Villálvaro y Zayas se intercambian la Virgen de las Lagunas

Villálvaro y Zayas se intercambian la Virgen de las Lagunas
jueves, 2 de diciembre de 2010

VILLáLVARO · Como cada medio año, Zayas de Báscones y Villálvaro se unen para mantener viva una tradición: el intercambio de la Virgen de las Lagunas que comparten entre ambas localidades.

En primavera, con una romería, llega hasta la ermita de las Lagunas donde la recibe el pueblo de Villálvaro y la protege y custodia hasta que terminan las vendimias, momento en que vuelve a Zayas de Báscones, para pasar el invierno.

Así ambas localidades se reparten la custodia de su imagen, con devoción y con la excusa de vivir un día de fiesta y entablar y fortalecer sus relaciones sociales con los vecinos.

Cada año, en otoño, la Virgen de las Lagunas abandona el pueblo en el que da nombre a su asociación de mujeres, para recorrer en coche el camino que le conduce, a través del campo, hasta Zayas de Báscones.

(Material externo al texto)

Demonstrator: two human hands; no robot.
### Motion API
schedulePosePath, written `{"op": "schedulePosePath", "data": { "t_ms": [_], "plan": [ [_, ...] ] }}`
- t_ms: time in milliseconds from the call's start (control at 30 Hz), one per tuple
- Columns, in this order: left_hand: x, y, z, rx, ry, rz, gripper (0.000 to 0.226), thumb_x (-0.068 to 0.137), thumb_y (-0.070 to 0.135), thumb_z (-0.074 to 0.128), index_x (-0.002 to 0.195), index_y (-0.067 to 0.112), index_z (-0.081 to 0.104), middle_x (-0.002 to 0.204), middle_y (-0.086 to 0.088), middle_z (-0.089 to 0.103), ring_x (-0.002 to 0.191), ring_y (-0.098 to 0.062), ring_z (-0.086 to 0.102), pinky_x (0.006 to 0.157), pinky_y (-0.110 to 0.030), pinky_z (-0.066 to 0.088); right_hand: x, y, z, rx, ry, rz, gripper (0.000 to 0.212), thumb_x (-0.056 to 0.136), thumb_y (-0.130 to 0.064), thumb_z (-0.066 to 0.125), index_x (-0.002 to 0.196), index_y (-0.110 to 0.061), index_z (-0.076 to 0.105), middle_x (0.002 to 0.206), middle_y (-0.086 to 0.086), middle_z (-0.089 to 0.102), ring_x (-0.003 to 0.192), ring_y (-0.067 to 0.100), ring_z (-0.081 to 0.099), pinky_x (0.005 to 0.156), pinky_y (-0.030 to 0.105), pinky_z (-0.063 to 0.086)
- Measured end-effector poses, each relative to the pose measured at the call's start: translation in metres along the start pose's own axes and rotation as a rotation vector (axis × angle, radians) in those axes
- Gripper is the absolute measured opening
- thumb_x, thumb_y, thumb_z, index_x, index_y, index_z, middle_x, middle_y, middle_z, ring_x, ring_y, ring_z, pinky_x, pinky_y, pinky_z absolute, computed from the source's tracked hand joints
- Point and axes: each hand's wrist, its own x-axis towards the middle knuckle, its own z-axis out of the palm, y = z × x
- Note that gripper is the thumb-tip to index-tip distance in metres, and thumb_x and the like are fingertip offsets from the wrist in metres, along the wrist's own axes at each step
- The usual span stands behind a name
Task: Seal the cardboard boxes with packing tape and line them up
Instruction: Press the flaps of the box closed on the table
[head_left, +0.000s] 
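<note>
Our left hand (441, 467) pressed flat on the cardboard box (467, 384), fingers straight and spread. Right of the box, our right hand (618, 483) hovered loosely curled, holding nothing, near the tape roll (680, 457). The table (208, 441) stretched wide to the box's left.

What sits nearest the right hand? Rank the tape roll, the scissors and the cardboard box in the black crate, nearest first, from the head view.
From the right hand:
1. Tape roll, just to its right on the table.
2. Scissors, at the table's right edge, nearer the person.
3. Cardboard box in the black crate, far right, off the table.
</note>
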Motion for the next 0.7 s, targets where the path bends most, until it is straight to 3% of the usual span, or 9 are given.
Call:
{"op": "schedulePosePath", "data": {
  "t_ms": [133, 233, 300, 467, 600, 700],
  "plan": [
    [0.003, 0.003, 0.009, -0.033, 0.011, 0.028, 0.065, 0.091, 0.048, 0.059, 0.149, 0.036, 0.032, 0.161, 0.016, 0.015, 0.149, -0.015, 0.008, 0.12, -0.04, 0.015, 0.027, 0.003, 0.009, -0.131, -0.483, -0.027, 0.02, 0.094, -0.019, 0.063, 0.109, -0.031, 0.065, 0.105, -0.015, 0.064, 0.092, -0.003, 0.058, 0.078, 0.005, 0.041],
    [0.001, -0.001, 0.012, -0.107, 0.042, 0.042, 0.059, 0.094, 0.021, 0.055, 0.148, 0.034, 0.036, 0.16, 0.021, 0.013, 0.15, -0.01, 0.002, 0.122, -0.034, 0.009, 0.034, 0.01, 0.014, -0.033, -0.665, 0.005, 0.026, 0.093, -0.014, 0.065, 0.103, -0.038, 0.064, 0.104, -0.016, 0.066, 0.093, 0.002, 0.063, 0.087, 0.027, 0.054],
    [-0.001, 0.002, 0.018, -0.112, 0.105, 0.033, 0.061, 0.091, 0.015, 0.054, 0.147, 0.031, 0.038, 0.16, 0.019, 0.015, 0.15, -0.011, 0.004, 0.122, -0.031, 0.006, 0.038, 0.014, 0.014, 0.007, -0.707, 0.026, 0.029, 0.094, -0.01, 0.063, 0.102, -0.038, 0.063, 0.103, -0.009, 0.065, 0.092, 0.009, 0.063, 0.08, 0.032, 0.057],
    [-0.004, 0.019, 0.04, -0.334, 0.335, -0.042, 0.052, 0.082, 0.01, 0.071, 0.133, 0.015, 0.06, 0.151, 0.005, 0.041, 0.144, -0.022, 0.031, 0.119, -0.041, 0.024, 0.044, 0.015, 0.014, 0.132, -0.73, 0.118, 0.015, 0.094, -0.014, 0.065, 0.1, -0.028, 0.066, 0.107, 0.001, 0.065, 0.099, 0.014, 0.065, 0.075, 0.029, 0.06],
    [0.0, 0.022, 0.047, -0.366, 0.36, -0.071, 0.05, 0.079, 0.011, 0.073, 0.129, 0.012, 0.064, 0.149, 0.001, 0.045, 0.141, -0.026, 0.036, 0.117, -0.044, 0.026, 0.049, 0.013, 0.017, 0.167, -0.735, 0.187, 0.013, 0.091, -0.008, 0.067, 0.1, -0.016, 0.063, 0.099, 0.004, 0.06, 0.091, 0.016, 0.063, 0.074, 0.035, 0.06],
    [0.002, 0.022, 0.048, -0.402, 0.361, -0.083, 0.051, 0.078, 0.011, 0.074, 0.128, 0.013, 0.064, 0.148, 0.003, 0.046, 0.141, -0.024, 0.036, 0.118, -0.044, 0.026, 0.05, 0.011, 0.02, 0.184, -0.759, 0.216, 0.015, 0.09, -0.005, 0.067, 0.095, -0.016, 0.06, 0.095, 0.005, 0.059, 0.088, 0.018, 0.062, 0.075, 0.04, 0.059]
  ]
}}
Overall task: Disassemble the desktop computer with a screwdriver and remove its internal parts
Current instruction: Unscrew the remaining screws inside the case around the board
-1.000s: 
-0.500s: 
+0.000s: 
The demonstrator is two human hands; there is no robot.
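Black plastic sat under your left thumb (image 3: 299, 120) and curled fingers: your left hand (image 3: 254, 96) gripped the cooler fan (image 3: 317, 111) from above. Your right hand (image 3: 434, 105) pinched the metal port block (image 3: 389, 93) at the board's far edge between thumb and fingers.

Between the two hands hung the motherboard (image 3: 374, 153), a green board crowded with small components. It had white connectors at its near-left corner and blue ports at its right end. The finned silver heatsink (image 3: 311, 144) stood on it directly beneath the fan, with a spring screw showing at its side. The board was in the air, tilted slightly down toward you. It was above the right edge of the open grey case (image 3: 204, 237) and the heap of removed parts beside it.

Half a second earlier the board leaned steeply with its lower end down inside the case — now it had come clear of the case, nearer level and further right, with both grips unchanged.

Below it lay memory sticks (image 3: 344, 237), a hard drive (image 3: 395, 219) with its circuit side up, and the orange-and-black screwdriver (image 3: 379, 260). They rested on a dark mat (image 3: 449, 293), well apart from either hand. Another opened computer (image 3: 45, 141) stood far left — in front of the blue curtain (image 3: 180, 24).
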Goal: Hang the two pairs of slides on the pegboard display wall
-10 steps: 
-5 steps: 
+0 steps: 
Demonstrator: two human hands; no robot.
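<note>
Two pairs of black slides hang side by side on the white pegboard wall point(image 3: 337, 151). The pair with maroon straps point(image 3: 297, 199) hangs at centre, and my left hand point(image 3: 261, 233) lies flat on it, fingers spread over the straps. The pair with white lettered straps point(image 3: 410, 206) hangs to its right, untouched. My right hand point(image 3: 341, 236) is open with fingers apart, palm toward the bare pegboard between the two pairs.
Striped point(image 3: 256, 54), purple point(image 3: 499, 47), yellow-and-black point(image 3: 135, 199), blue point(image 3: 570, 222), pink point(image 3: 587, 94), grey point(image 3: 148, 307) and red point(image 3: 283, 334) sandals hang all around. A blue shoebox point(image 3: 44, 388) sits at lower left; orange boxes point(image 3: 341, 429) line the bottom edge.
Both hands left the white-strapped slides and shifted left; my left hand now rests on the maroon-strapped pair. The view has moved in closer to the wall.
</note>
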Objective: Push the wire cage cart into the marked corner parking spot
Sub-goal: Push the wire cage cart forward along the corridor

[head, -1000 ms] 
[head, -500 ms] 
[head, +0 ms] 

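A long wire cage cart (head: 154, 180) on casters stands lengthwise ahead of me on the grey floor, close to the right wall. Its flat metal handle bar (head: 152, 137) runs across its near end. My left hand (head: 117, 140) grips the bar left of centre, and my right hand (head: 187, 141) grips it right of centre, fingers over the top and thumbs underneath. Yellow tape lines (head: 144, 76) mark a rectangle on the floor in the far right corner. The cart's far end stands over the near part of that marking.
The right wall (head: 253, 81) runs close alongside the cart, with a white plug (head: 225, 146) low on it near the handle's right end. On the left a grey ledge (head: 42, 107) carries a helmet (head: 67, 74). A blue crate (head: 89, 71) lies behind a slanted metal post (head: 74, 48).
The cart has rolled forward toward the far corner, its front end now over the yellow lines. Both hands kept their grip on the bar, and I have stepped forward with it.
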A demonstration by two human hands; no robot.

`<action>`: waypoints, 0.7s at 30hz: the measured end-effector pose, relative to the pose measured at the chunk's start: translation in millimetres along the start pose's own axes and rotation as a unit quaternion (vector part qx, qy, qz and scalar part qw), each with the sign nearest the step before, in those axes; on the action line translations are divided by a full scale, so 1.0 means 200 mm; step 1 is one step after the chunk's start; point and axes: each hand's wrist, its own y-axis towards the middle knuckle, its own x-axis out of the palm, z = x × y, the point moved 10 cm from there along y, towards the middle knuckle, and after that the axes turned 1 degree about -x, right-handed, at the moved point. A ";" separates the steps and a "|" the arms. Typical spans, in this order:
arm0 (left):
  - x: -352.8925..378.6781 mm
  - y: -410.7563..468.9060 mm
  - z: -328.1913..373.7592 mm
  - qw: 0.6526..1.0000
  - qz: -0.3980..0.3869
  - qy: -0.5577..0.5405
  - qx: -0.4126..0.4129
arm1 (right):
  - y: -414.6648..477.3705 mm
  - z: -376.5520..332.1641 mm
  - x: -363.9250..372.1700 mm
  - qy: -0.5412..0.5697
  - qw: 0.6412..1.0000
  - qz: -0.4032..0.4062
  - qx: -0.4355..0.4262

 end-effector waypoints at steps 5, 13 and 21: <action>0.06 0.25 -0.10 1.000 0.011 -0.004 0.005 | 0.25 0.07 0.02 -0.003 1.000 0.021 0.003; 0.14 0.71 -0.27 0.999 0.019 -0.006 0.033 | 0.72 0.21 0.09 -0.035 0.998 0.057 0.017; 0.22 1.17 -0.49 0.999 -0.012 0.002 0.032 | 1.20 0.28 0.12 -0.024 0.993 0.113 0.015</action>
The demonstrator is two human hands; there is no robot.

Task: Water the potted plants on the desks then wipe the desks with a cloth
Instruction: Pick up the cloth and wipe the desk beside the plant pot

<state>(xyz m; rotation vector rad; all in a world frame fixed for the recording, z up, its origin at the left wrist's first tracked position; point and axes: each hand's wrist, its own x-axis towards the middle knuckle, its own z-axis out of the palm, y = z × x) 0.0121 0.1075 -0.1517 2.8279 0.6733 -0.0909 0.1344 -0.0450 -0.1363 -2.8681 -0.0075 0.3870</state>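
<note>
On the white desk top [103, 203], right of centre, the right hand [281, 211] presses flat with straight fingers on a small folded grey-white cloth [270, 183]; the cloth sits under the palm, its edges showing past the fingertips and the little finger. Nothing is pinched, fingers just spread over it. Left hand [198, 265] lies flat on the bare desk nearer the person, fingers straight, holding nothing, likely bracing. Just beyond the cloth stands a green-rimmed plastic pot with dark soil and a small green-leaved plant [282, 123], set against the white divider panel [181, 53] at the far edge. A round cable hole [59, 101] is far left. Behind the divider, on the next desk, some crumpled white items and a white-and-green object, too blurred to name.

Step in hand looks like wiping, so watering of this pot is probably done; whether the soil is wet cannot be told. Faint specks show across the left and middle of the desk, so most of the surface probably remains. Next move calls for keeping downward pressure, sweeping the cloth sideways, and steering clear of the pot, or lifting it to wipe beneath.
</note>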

Habitualmente, los vecinos del pueblo la portan en andas hasta el coche, y la despiden, donde empieza ese viaje a motor, hasta la localidad de Zayas.

Pero este año, la lluvia y el retraso de la vendimia han hecho que la Virgen no se trasladara hasta el puente de los Santos y el mal tiempo y la lluvia impidieron que realizaran esa pequeña procesión, viéndose obligados a despedir a su Virgen a la puerta de la iglesia.

Nada que ver con el día caluroso, de romería en la era, en que llegó al pueblo.

La Virgen de las Lagunas vio, desde las ventanilla del vehículo en que era transportada, las obras que están realizando en su casa, la ermita situada a las afueras de la localidad, junto al carril, donde tantas veces han celebrado la misa de fiesta en el regreso de la imagen mariana.

Después de un siglo de disputas, ambas localidades han aprendido a compartir esta imagen venerada en ambas localidades, la mitad del año en cada una.

En la ermita de San Mamés, la Virgen de las Lagunas ha pasado el verano, llegó en mayo, y con ellos ha compartido las fiestas de San Pedro Apóstol, la festividad de San Mamés y la devoción de los vecinos que, durante el verano, se multiplican en esta localidad.

Ahora, con la caída de la hoja y entre paraguas la despiden, confiando en que Soria Románica termine pronto las obras en la ermita y la imagen pueda volver a entrar en su casa.